CONFLICTS OF INTEREST

Guarantor of the article: Naga Chalasani, MD, had full access to all data in the study and takes responsibility for the integrity of the data and the accuracy of the data analysis.

Specific author contributions: All authors made substantial contributions to the intellectual content of the paper and approved the final version of the manuscript. Conception and design: N.C. and E.V.-G. Acquisition of data: L.A.W., N.C., E.V.-G., and T.L. Analysis and interpretation of data: N.C., E.V.-G., S.S., C.J.P., and L.A.W. Drafting of the manuscript: N.C., E.V.-G., S.S., and C.J.P. Critical revision of the manuscript for intellectual content: N.C, E.V.-G., S.S., C.J.P., T.L., and L.A.W. Statistical analysis: E.V.-G., C.J.P. and S.S. Obtaining funding and supervision: N.C.

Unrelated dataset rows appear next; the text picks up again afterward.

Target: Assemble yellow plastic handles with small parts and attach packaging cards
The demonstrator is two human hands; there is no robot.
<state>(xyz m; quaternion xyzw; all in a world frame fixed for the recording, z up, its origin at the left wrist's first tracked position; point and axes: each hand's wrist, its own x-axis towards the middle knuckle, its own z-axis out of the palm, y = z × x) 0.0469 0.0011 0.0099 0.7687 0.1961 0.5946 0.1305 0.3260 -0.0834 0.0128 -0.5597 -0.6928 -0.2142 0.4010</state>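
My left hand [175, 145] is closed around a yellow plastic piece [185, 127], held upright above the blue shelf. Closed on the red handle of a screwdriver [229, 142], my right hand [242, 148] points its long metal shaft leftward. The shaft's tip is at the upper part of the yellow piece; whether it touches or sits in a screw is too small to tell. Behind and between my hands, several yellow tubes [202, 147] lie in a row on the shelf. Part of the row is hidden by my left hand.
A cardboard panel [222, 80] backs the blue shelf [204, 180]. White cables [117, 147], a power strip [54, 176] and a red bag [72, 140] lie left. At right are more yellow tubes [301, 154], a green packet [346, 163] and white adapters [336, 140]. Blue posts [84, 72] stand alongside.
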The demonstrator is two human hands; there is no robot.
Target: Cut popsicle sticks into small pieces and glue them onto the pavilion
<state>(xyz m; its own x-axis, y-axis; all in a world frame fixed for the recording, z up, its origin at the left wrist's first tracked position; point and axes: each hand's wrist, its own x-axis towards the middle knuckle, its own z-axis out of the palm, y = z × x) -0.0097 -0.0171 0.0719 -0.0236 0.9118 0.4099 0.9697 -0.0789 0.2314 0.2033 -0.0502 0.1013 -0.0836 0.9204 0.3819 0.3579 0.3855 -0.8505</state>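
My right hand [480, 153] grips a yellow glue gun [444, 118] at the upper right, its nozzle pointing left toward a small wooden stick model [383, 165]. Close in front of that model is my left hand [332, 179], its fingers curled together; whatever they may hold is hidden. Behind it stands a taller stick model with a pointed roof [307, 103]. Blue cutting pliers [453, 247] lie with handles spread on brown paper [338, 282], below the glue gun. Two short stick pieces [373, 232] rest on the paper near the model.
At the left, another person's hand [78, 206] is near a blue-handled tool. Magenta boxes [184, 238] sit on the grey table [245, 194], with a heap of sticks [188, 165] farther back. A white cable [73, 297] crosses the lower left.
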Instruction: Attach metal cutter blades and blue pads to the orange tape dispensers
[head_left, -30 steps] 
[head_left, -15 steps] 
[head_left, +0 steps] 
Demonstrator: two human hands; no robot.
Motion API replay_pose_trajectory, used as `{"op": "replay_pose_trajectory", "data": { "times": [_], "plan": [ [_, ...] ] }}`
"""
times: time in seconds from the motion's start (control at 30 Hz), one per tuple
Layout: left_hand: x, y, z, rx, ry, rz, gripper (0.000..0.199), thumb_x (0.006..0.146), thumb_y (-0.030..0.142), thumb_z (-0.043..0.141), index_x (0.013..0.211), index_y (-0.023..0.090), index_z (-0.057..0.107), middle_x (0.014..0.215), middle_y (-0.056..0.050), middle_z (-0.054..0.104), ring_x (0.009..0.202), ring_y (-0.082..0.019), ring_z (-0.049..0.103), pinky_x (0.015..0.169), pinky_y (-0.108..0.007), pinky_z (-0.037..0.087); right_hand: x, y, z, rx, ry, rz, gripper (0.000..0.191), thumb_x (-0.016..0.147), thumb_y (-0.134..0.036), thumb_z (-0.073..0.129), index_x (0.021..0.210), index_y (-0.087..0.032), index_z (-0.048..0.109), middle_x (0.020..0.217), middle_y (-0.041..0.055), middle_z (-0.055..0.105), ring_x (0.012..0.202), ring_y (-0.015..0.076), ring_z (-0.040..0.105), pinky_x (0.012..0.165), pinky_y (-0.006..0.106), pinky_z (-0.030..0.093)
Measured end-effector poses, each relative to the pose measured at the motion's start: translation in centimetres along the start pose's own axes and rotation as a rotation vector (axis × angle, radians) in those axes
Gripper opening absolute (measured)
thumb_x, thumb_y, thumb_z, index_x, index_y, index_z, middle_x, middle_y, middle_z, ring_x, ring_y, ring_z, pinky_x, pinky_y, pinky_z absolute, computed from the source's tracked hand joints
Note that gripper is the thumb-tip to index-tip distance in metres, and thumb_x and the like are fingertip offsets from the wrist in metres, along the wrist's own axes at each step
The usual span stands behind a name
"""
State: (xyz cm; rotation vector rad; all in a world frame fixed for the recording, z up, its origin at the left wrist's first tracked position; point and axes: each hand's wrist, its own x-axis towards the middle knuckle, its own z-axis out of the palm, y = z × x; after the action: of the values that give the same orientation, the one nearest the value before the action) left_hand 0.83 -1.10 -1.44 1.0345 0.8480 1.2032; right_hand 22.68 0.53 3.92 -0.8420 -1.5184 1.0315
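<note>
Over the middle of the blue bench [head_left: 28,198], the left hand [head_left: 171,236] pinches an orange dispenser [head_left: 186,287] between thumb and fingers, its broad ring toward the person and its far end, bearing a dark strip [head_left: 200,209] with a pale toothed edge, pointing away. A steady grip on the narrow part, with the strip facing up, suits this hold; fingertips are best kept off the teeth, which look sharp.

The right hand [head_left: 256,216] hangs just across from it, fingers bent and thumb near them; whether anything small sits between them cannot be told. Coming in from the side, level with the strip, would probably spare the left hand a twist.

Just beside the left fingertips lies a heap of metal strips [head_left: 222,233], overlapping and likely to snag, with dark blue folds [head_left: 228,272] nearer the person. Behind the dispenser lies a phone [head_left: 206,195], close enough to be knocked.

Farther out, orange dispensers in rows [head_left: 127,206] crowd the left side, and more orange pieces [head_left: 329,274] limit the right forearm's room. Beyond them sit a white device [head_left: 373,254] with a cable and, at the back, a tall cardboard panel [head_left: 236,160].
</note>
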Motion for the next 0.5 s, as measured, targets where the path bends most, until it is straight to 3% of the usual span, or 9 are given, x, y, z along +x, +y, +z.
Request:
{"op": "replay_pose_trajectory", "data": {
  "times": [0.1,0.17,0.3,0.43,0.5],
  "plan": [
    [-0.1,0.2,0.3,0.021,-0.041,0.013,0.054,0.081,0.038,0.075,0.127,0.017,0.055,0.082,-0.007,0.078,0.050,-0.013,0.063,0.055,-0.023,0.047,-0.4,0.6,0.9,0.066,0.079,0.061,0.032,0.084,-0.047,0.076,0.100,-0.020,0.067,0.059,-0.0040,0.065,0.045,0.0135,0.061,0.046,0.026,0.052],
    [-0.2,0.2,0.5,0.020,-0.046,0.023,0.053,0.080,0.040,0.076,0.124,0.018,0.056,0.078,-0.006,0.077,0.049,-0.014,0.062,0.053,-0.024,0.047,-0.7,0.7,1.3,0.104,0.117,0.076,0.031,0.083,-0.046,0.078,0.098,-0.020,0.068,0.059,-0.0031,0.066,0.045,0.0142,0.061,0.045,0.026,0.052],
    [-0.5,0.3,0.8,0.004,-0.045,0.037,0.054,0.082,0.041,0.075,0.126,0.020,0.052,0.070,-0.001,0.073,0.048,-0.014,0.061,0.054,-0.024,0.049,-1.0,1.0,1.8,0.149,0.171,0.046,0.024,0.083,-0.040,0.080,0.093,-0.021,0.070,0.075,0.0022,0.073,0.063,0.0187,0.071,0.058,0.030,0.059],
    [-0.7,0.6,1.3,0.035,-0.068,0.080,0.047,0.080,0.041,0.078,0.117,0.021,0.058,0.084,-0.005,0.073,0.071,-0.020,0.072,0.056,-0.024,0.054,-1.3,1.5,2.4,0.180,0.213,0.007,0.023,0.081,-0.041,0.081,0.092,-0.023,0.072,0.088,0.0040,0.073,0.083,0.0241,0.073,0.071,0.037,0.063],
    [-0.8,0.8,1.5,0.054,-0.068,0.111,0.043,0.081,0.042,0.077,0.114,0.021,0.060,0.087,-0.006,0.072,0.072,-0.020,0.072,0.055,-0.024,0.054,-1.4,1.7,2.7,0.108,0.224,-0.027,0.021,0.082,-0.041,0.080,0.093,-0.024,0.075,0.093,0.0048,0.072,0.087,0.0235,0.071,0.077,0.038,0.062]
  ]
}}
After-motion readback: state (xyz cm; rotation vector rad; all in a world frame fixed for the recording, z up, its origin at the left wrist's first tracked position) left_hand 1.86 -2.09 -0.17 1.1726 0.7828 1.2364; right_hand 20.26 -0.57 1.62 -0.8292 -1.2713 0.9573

Financial support: This study was approved and funded by the Nonalcoholic Steatohepatitis Clinical Research Network as an Ancillary Study (NASH CRN AS # 93). The NASH CRN is supported by the National Institute of Diabetes and Digestive and Kidney Diseases (NIDDK) (U01DK061718, U01DK061728, U01DK061731, U01DK061732, U01DK061734, U01DK061737, U01DK061738, U01DK061730, and U01DK061713). This study was also supported partly by David W Crabb Endowed Professorship funds to N.C.

Potential competing interests: There are none for this paper. For full disclosure, N.C. has ongoing paid consulting activities (or had in the preceding 12 months) with NuSirt, Abbvie, Afimmune (DS Biopharma), Allergan (Tobira), Madrigal, Coherus, Siemens, La Jolla, Foresite labs, and Genentech. These consulting activities are generally in the areas of nonalcoholic fatty liver disease and drug hepatotoxicity. N.C. receives research grant support from Exact Sciences, Intercept, and Galectin Therapeutics, where his institution receives the funding. Over the past decade, N.C. has served as a paid consultant to more than 35 pharmaceutical companies, and these outside activities have regularly been disclosed to his institutional authorities. All other authors have no reported conflicts.

WHAT IS KNOWN

✓ HSD17B13 rs72613567 A-insertion allele may confer protection against nonalcoholic steatohepatitis and its progression.

✓ PNPLA3 rs738409, age, body mass index, sex, and type 2 diabetes mellitus are strongly associated with the risk of nonalcoholic fatty liver disease progression.

✓ The effect of interactions between HSD17B13 rs72613567, PNPLA3 rs738409, and other phenotypic risk factors on risk of steatohepatitis and fibrosis is not well understood.

WHAT IS NEW HERE

✓ The presence of PNPLA3 rs738409 G-allele mitigates the protective effect of HSD17B13 rs7261537 A-allele on risk of steatohepatitis and fibrosis.

✓ The HSD17B13 rs72613567 A-allele might confer stronger protection against steatohepatitis and fibrosis among individuals who are aged ≥ 45 years, women, and have class ≥ 2 obesity or diabetes.

✓ Among women, the protection of the HSD17B13 rs72613567 A-allele is stronger in those aged 51 years and older.